WHAT TO WORK ON – From the entries that follow, reproduce exactly and only the lines from the line with "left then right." to the line with "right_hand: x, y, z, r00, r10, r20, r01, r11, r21", endpoints included.

━━ SOURCE MATERIAL ━━

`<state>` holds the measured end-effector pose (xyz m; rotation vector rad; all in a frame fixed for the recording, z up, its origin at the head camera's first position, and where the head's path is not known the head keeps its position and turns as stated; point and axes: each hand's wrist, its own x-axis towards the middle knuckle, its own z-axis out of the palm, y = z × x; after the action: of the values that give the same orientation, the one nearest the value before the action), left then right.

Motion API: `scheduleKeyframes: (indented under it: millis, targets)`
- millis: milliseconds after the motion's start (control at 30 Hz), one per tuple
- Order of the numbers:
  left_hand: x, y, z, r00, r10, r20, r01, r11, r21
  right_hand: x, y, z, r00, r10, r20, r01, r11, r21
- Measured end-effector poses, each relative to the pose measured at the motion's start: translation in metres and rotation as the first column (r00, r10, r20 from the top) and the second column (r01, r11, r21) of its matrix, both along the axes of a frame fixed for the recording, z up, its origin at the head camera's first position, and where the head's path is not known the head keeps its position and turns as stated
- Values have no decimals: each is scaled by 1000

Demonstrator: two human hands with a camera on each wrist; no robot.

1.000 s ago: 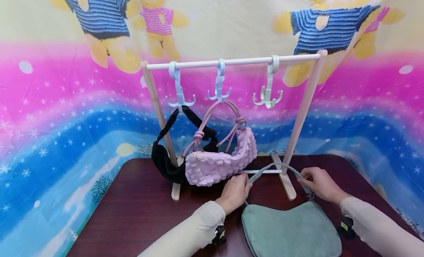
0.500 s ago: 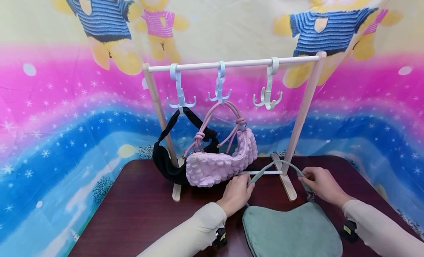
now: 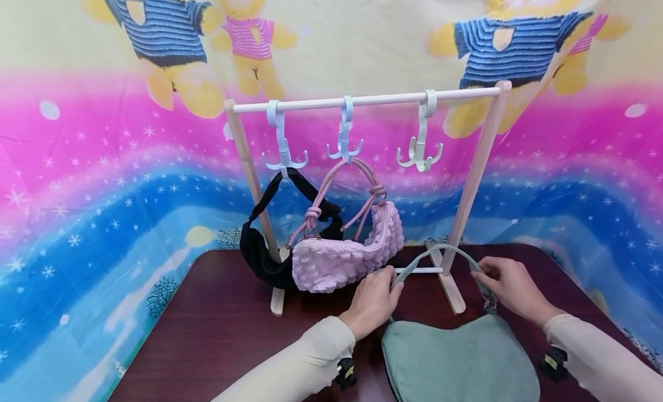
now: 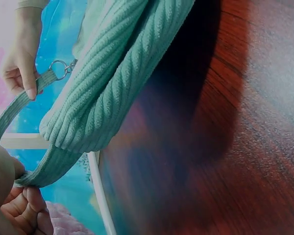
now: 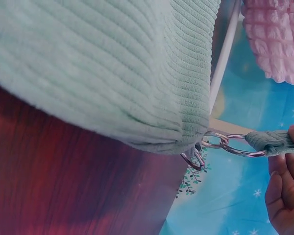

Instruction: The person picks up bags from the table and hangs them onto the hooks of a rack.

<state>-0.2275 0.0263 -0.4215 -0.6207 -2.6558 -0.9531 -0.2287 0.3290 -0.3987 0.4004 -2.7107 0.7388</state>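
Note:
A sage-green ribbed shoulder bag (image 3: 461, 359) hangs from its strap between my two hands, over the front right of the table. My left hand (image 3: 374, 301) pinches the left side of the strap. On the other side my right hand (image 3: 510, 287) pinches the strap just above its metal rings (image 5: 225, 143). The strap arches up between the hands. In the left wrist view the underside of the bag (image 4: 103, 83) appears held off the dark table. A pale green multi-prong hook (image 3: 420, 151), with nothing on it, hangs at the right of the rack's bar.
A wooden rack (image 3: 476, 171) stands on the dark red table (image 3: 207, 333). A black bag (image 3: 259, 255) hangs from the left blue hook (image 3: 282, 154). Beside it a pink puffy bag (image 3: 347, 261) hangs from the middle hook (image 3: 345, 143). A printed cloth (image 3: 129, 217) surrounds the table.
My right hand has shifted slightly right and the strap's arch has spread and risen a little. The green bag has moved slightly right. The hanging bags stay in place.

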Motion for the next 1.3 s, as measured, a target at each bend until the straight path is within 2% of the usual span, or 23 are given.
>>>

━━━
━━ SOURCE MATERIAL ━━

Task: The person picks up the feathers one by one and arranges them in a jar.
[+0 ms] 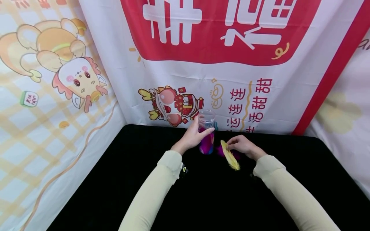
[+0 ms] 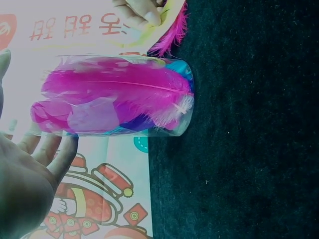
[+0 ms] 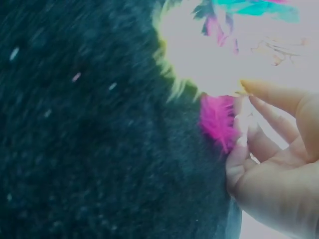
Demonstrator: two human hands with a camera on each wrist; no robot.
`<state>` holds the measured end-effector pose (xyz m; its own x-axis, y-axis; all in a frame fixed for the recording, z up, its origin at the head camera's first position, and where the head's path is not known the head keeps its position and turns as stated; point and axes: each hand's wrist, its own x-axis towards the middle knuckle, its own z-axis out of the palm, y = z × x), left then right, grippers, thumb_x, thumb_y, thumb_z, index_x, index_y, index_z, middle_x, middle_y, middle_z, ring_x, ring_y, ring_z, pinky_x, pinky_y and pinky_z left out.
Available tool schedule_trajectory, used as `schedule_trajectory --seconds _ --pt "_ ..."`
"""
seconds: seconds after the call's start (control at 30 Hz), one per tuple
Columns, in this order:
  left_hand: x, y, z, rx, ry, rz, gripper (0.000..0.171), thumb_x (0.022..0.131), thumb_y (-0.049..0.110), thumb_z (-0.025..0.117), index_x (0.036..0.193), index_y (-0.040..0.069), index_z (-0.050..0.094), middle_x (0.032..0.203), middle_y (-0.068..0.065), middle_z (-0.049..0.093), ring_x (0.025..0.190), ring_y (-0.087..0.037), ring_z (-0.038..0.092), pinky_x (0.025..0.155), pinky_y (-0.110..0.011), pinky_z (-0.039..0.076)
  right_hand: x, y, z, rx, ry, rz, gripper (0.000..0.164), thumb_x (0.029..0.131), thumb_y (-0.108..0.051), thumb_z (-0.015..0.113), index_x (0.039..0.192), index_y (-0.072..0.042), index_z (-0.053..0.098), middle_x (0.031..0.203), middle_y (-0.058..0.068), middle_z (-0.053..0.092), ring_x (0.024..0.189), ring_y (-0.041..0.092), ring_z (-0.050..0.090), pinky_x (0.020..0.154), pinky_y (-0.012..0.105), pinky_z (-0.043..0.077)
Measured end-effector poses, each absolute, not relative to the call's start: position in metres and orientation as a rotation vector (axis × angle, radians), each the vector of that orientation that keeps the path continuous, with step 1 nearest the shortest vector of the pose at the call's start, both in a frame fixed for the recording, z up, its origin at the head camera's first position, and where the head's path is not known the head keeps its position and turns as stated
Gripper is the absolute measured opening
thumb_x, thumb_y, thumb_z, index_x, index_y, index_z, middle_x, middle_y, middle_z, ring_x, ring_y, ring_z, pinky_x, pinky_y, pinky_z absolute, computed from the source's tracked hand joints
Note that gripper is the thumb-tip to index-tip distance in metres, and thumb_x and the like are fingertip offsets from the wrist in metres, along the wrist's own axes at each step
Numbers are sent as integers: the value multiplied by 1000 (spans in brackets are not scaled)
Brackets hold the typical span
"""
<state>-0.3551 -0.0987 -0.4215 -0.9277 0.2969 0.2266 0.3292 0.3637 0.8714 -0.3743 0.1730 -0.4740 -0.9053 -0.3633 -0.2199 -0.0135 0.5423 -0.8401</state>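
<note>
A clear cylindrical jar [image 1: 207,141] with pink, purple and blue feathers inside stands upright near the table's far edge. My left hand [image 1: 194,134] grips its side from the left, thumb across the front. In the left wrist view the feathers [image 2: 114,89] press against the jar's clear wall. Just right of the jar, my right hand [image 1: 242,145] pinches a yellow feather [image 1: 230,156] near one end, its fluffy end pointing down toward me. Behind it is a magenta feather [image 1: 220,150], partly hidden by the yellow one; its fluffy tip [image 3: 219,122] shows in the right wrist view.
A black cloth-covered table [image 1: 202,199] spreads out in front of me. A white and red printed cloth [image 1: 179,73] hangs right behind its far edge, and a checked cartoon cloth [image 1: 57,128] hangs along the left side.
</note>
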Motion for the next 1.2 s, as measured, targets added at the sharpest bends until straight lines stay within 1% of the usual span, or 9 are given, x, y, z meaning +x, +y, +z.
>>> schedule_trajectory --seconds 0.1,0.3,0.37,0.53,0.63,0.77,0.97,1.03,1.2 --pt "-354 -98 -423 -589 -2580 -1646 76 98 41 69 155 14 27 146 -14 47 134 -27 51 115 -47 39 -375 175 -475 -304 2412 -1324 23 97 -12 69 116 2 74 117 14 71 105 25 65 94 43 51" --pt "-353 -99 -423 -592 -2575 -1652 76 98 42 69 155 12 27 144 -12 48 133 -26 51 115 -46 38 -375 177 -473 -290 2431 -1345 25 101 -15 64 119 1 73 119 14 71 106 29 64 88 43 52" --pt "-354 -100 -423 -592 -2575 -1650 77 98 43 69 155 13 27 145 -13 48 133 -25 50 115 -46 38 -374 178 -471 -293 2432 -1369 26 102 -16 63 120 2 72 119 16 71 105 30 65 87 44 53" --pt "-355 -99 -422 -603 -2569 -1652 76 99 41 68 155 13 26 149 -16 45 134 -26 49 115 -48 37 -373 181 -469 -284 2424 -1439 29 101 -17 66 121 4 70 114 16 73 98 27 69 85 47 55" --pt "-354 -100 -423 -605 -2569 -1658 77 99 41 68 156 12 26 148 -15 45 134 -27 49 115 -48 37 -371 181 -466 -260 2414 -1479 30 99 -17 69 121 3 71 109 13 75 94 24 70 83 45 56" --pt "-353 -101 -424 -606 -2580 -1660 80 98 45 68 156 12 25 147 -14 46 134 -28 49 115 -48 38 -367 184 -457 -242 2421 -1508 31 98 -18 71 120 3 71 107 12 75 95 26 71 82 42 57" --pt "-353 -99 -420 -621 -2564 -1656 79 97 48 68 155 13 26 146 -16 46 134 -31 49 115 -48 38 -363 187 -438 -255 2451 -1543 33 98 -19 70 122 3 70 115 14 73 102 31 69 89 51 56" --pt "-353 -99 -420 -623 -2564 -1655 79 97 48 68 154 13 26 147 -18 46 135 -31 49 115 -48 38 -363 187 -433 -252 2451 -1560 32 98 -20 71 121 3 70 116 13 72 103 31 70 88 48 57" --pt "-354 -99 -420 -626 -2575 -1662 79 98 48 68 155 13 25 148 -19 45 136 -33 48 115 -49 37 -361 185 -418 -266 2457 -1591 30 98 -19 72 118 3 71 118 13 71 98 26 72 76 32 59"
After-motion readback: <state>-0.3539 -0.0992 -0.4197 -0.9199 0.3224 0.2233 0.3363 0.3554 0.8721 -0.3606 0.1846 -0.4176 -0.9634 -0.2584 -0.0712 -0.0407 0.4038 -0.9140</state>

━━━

ANSWER TO THIS TASK –
`<state>` holds the measured end-effector pose (xyz m; rotation vector rad; all in a frame fixed for the recording, z up, its origin at the head camera's first position, and where the head's path is not known the head keeps its position and turns as stated; point and axes: each hand's wrist, its own x-axis towards the middle knuckle, its own z-axis out of the palm, y = z × x; after the action: of the values that give the same orientation, the one nearest the value before the action), left then right.

Motion API: `scheduleKeyframes: (indented under it: millis, targets)`
- millis: milliseconds after the motion's start (control at 30 Hz), one per tuple
- Order of the numbers:
  left_hand: x, y, z, r00, r10, r20, r01, r11, r21
  right_hand: x, y, z, r00, r10, r20, r01, r11, r21

The exercise was answered in full.